TASK DIRECTIONS
Your answer must be every line below, repeated exactly.

EXERCISE DATA
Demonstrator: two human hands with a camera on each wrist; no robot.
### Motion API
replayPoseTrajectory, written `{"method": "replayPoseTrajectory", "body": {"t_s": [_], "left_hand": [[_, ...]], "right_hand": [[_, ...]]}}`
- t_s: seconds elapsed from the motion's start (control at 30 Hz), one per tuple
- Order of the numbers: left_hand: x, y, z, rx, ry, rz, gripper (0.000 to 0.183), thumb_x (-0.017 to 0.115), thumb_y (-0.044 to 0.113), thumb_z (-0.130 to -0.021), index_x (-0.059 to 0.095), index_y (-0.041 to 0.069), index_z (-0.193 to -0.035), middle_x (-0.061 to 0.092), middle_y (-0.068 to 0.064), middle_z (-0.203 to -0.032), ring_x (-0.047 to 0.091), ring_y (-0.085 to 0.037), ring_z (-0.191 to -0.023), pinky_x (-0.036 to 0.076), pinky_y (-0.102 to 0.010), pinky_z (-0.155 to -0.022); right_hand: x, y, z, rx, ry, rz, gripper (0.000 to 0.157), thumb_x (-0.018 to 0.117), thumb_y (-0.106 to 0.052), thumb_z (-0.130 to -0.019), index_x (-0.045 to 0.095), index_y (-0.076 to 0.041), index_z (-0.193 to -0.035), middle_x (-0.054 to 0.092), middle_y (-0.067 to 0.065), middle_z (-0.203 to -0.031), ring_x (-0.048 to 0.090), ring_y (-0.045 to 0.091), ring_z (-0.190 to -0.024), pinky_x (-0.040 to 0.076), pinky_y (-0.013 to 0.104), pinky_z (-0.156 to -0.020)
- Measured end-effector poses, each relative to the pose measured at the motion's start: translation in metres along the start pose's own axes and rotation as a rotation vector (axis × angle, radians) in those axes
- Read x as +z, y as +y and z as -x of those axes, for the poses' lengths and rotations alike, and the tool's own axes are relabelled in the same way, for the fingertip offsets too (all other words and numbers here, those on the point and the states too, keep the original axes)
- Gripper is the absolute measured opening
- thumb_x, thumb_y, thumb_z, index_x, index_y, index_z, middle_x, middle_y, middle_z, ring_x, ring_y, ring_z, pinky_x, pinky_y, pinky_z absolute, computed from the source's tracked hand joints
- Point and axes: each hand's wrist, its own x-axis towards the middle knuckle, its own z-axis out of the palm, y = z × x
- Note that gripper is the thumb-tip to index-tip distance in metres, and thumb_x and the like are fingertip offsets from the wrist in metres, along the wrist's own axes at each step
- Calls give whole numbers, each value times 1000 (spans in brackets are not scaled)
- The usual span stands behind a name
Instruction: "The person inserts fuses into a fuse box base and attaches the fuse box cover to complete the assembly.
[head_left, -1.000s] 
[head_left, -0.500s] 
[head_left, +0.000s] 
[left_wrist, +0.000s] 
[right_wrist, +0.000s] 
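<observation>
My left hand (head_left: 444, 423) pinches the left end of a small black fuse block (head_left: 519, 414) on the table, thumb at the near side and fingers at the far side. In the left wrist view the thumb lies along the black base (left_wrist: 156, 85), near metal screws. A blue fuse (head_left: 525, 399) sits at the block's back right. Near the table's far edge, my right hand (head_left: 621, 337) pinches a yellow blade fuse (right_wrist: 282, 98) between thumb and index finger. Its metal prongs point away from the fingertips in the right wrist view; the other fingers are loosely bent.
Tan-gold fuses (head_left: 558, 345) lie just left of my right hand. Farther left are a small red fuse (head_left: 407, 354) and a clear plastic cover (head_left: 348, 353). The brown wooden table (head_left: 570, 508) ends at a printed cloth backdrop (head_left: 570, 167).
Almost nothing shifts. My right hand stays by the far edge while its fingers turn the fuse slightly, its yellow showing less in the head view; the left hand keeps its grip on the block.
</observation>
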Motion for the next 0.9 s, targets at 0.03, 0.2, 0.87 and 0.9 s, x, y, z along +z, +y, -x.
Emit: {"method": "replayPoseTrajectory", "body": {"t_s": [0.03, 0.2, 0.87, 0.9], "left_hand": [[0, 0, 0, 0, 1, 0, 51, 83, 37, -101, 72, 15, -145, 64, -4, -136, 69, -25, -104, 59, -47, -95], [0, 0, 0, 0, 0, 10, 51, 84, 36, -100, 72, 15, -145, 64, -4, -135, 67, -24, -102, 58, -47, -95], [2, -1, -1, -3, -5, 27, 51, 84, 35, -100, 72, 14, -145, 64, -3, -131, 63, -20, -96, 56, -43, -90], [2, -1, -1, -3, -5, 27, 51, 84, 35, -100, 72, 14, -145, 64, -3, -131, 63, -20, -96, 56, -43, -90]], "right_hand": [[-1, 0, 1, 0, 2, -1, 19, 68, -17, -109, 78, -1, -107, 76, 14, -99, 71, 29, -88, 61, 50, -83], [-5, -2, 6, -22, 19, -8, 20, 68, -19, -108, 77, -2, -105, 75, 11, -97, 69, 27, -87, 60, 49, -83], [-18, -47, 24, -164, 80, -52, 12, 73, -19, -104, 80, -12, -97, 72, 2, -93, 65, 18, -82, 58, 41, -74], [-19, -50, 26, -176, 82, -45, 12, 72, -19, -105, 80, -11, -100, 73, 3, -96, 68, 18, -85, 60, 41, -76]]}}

RESULT OF THIS TASK
Demonstrator: two human hands with a camera on each wrist; no robot.
### Motion API
replayPoseTrajectory, written `{"method": "replayPoseTrajectory", "body": {"t_s": [_], "left_hand": [[_, ...]], "right_hand": [[_, ...]]}}`
- t_s: seconds elapsed from the motion's start (control at 30 Hz), one per tuple
- Order of the numbers: left_hand: x, y, z, rx, ry, rz, gripper (0.000 to 0.183), thumb_x (-0.017 to 0.115), thumb_y (-0.044 to 0.113), thumb_z (-0.130 to -0.021), index_x (-0.059 to 0.095), index_y (-0.041 to 0.069), index_z (-0.193 to -0.035), middle_x (-0.061 to 0.092), middle_y (-0.068 to 0.064), middle_z (-0.203 to -0.032), ring_x (-0.047 to 0.091), ring_y (-0.085 to 0.037), ring_z (-0.191 to -0.023), pinky_x (-0.036 to 0.076), pinky_y (-0.102 to 0.010), pinky_z (-0.155 to -0.022); right_hand: x, y, z, rx, ry, rz, gripper (0.000 to 0.157), thumb_x (-0.018 to 0.117), thumb_y (-0.106 to 0.052), thumb_z (-0.130 to -0.019), index_x (-0.045 to 0.095), index_y (-0.076 to 0.041), index_z (-0.193 to -0.035), middle_x (-0.054 to 0.092), middle_y (-0.067 to 0.065), middle_z (-0.203 to -0.031), ring_x (-0.048 to 0.090), ring_y (-0.045 to 0.091), ring_z (-0.190 to -0.024), pinky_x (-0.040 to 0.076), pinky_y (-0.013 to 0.104), pinky_z (-0.156 to -0.020)
- Measured end-effector poses, each relative to the pose measured at the motion's start: translation in metres along the start pose's own axes and rotation as a rotation vector (axis × angle, radians) in those axes
- Read x as +z, y as +y and z as -x of those axes, for the poses' lengths and rotations alike, and the tool's own axes are relabelled in the same way, for the fingertip offsets too (all other words and numbers here, those on the point and the states too, keep the original axes)
- Gripper is the absolute measured opening
- thumb_x, thumb_y, thumb_z, index_x, index_y, index_z, middle_x, middle_y, middle_z, ring_x, ring_y, ring_z, pinky_x, pinky_y, pinky_z absolute, computed from the source's tracked hand joints
- Point and axes: each hand's wrist, its own x-axis towards the middle knuckle, its own z-axis out of the palm, y = z × x
- Note that gripper is the thumb-tip to index-tip distance in metres, and thumb_x and the like are fingertip offsets from the wrist in metres, along the wrist's own axes at each step
- Calls give whole numbers, each value times 1000 (spans in brackets are not scaled)
- The usual span stands behind a name
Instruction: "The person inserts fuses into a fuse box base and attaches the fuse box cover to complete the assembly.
[head_left, -1.000s] 
[head_left, -0.500s] 
[head_left, +0.000s] 
[left_wrist, +0.000s] 
[right_wrist, +0.000s] 
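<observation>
My left hand (head_left: 444, 423) pinches the left end of a small black fuse block (head_left: 519, 414) on the table, thumb at the near side and fingers at the far side. In the left wrist view the thumb lies along the black base (left_wrist: 156, 85), near metal screws. A blue fuse (head_left: 525, 399) sits at the block's back right. Near the table's far edge, my right hand (head_left: 621, 337) pinches a yellow blade fuse (right_wrist: 282, 98) between thumb and index finger. Its metal prongs point away from the fingertips in the right wrist view; the other fingers are loosely bent.
Tan-gold fuses (head_left: 558, 345) lie just left of my right hand. Farther left are a small red fuse (head_left: 407, 354) and a clear plastic cover (head_left: 348, 353). The brown wooden table (head_left: 570, 508) ends at a printed cloth backdrop (head_left: 570, 167).
Almost nothing shifts. My right hand stays by the far edge while its fingers turn the fuse slightly, its yellow showing less in the head view; the left hand keeps its grip on the block.
</observation>
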Motion for the next 0.9 s, targets at 0.03, 0.2, 0.87 and 0.9 s, x, y, z along +z, +y, -x.
Emit: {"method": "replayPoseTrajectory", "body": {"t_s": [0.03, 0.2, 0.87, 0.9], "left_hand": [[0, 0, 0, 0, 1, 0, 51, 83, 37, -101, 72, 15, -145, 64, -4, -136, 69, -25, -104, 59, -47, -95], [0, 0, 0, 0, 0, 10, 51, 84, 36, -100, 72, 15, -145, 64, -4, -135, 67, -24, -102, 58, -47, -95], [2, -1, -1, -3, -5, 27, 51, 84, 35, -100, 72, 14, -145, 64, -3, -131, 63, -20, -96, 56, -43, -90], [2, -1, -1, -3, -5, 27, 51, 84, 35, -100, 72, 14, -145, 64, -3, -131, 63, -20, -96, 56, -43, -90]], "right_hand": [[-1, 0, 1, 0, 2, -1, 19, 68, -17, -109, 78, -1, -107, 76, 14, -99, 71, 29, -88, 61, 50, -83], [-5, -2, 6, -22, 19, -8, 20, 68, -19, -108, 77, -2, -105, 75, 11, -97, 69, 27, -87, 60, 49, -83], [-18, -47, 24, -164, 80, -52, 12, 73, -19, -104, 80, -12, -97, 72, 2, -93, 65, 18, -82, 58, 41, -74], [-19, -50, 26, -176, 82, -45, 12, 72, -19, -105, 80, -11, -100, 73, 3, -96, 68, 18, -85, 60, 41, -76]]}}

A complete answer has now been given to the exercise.